→ Work order:
In the listing that follows, the lines starting at the one containing "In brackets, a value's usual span" and ending at the one containing "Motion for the" are to be returned exactly, both boundary lines included, and no others.

→ Available data:

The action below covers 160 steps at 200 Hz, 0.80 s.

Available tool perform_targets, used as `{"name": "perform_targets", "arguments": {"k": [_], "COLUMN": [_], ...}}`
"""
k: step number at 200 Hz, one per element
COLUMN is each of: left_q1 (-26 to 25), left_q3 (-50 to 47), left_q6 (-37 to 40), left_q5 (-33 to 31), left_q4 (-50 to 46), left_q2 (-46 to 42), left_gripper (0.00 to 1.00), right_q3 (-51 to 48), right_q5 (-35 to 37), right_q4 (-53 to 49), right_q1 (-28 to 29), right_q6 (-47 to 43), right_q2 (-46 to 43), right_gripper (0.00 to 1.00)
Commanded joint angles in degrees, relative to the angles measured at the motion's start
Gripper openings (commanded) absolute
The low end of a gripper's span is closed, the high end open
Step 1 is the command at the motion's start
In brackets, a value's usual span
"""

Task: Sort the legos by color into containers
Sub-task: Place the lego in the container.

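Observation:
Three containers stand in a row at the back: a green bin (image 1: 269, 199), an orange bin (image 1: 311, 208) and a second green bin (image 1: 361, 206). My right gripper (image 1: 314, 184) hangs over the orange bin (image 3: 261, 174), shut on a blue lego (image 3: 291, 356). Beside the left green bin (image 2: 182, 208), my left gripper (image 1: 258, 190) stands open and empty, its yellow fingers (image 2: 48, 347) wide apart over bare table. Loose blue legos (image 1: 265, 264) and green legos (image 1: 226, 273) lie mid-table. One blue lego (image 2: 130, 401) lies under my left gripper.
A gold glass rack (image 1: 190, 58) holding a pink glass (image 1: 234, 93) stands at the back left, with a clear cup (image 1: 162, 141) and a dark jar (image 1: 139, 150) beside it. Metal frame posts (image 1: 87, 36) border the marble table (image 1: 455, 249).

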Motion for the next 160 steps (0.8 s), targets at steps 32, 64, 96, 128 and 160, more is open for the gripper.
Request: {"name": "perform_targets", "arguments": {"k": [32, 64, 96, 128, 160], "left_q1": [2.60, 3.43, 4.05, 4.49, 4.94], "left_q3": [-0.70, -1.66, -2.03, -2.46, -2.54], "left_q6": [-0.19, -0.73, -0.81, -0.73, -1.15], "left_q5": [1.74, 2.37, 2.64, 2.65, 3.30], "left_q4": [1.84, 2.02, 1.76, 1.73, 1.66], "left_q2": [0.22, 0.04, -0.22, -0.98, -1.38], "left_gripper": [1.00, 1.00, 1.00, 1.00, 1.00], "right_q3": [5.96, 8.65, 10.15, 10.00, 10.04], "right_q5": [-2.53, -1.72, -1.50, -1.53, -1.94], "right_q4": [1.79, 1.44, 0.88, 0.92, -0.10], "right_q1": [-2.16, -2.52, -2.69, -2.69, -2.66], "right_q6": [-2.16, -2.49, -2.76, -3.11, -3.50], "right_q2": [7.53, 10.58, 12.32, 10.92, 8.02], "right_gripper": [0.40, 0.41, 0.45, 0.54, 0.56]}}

→ Answer:
In brackets, a value's usual span
"""

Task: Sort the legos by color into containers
Sub-task: Place the lego in the container.

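Observation:
Three containers stand in a row at the back: a green bin (image 1: 269, 199), an orange bin (image 1: 311, 208) and a second green bin (image 1: 361, 206). My right gripper (image 1: 314, 184) hangs over the orange bin (image 3: 261, 174), shut on a blue lego (image 3: 291, 356). Beside the left green bin (image 2: 182, 208), my left gripper (image 1: 258, 190) stands open and empty, its yellow fingers (image 2: 48, 347) wide apart over bare table. Loose blue legos (image 1: 265, 264) and green legos (image 1: 226, 273) lie mid-table. One blue lego (image 2: 130, 401) lies under my left gripper.
A gold glass rack (image 1: 190, 58) holding a pink glass (image 1: 234, 93) stands at the back left, with a clear cup (image 1: 162, 141) and a dark jar (image 1: 139, 150) beside it. Metal frame posts (image 1: 87, 36) border the marble table (image 1: 455, 249).
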
Motion for the next 160 steps (0.8 s), targets at steps 32, 64, 96, 128 and 160, more is open for the gripper.

Work on the exercise is finished.